Personal information
- Full name: Austin James Berkley
- Date of birth: 28 January 1973 (age 53)
- Place of birth: Dartford, Kent, England
- Position: Winger

Youth career
- Gillingham

Senior career*
- Years: Team / Apps / (Gls)
- 1991–1992: Gillingham / 3 / (0)
- 1992–1995: Swindon Town / 1 / (0)
- 1995–2000: Shrewsbury Town / 174 / (12)
- 2000–2002: Barnet / 13 / (2)
- 2001: → Carlisle United (loan) / 5 / (0)
- 2002: Gravesend & Northfleet /  / (0)
- 2002–2003: Chelmsford City / 34 / (5)
- Gravesend & Northfleet
- Welling United
- Heybridge Swifts
- Harlow Town
- Croydon Athletic
- Erith Town

= Austin Berkley =

English footballer (born 1973)

Austin James Berkley (born 28 January 1973) is an English former professional footballer who played as a winger.
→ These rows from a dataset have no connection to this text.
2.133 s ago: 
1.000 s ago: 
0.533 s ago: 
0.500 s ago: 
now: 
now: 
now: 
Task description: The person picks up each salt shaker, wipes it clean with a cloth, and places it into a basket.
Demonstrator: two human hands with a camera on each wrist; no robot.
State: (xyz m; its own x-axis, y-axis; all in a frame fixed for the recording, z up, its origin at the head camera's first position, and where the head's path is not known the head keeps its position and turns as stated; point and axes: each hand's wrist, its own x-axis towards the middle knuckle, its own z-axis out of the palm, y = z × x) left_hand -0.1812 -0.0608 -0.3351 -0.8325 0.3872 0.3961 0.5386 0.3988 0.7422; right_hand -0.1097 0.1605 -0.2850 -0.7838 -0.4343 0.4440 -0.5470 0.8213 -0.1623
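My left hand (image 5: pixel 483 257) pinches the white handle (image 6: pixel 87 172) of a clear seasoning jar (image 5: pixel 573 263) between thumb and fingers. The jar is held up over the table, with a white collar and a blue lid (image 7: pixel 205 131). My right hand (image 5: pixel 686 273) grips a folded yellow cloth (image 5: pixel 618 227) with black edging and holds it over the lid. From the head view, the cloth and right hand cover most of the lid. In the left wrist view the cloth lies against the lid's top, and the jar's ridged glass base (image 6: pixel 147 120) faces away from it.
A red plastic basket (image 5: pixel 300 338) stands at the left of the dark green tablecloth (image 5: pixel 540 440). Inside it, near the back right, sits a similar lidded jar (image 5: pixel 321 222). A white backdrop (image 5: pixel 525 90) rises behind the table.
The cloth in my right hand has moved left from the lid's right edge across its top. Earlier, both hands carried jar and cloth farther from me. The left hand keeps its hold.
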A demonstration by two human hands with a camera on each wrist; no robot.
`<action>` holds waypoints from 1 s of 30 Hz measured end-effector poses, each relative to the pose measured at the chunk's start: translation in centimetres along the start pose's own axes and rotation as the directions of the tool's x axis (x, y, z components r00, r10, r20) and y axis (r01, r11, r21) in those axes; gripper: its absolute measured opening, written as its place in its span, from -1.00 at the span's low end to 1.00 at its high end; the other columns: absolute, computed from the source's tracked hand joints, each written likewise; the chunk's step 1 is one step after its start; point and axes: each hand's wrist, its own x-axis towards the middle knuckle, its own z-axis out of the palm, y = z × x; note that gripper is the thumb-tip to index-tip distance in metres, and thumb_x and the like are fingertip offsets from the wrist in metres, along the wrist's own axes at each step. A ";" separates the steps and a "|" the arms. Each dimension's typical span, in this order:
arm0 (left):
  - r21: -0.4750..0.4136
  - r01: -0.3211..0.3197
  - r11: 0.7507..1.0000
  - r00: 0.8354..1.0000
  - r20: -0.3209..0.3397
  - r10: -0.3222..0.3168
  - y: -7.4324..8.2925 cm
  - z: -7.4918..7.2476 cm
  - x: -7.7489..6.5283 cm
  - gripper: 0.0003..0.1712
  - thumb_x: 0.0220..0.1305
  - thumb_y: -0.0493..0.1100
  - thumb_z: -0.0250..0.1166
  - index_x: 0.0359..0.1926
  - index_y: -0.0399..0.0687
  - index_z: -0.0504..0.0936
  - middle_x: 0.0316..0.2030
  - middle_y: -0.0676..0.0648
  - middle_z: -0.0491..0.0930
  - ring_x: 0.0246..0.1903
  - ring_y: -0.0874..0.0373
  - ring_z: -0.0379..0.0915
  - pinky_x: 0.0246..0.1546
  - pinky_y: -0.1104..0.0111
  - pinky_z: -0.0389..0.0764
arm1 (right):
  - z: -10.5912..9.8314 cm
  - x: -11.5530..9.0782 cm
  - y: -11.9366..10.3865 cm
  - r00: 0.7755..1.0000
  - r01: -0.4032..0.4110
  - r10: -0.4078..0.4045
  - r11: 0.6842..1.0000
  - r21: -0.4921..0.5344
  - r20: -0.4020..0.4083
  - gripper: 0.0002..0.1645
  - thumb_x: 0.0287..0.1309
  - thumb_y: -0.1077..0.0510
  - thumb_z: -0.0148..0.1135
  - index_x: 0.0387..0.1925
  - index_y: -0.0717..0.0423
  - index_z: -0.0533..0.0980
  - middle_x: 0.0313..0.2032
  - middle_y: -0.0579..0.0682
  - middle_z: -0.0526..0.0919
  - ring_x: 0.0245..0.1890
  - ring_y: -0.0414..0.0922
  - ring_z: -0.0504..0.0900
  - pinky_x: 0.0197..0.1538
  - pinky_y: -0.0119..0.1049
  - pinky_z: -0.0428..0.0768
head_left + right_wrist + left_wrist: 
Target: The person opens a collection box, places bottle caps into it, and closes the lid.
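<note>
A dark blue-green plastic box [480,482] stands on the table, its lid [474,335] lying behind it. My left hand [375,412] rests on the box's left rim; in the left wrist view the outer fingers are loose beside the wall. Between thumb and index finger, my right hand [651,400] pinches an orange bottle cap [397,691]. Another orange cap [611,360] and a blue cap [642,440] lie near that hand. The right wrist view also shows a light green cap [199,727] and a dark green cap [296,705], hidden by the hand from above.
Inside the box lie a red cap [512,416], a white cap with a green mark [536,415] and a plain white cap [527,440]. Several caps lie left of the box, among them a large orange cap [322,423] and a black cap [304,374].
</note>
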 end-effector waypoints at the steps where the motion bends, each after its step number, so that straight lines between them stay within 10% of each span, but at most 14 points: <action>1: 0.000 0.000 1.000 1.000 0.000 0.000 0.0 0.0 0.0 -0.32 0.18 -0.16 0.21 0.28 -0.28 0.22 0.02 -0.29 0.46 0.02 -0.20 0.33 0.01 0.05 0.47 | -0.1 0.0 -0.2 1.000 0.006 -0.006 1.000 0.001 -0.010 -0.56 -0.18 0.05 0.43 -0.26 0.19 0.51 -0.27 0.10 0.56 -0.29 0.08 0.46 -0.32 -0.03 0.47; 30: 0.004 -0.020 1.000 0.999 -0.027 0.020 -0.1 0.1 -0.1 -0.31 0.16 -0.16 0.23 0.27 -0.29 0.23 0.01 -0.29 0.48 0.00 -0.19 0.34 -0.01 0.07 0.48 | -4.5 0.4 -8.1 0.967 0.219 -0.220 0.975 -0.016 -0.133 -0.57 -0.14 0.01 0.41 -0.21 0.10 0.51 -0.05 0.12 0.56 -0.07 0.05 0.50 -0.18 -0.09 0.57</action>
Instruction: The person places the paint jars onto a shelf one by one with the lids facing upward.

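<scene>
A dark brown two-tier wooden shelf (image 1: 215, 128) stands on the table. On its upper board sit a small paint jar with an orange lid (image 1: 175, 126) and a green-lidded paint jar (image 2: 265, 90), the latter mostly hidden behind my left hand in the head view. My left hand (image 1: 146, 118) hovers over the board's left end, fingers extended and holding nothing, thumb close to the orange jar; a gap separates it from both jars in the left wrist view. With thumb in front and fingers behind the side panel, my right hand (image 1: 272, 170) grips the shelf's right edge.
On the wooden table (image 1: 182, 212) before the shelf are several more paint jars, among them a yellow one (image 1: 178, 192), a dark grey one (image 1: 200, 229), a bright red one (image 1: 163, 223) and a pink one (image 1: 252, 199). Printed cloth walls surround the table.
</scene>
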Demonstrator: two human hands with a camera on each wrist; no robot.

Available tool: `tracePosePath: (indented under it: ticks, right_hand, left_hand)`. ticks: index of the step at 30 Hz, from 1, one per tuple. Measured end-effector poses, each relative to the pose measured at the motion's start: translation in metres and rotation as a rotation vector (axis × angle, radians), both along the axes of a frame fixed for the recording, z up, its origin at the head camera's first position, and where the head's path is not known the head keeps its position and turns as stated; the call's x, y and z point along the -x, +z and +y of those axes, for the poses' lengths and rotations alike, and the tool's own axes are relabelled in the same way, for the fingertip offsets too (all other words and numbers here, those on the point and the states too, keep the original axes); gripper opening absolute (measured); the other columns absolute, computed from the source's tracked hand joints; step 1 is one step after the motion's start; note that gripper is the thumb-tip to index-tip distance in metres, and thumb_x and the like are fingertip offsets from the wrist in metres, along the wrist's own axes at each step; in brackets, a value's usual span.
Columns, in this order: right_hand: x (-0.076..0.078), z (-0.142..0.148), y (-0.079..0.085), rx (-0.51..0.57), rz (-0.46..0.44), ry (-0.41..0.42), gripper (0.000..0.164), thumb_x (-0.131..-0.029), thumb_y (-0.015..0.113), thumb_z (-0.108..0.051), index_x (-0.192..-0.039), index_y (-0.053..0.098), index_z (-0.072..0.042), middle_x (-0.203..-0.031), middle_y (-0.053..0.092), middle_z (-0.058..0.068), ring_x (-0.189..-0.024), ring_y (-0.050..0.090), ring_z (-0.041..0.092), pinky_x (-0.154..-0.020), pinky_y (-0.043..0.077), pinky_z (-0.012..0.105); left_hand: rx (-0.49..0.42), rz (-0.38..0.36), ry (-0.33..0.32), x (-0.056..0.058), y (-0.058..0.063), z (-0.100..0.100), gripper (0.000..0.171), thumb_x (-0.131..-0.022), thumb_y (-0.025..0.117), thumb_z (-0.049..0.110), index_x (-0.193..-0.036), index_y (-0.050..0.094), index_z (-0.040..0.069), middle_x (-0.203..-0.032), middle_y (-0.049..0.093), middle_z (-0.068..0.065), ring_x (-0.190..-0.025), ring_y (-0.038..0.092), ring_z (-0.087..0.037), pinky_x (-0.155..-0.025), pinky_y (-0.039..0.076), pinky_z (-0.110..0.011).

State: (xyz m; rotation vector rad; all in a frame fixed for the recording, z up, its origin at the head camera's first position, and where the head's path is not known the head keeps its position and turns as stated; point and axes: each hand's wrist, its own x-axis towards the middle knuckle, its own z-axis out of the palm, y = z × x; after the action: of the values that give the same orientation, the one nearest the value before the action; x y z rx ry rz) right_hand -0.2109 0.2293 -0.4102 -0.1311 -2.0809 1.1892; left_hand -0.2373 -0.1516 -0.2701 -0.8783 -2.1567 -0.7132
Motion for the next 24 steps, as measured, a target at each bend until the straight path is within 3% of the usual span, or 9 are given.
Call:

His most successful spell was at Shrewsbury Town, where he made 174 appearances in five years, scoring 12 goals.

==Career==
Berkley began his career at Gillingham, making three appearances in the Football League after graduating from the youth system at the club. In May 1992, Berkley signed for Swindon Town. At Swindon, Berkley made a single league appearance, before departing to join Shrewsbury Town in July 1995. During five seasons at Shrewsbury, Berkley made 172 league appearances, scoring 12 times. Four years after leaving the club, Berkley placed third on a list of Shrewsbury in a poll conducted by BBC Sport. In July 2000, Berkley joined Barnet, being loaned to Carlisle United in August 2001. Following his spell at Barnet, Berkley dropped into Non-League football, playing for Gravesend & Northfleet, Chelmsford City, Welling United, Heybridge Swifts, Harlow Town and Croydon Athletic, before finishing his career in South London at Erith Town.